Work instructions: Output the material exactly, with every line intact.

+ + + + + + +

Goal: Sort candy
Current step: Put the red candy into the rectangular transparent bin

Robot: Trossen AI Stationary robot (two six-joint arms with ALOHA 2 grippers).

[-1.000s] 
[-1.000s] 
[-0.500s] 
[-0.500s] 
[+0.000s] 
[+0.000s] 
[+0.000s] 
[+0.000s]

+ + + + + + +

Response area:
Goal: Sort candy
Current step: Put the red candy into the rectangular transparent bin

Robot: Trossen AI Stationary robot (two six-joint arms with ALOHA 2 grippers).

[-1.000s] 
[-1.000s] 
[-0.500s] 
[-0.500s] 
[+0.000s] 
[+0.000s] 
[+0.000s] 
[+0.000s]

The full output has already been given.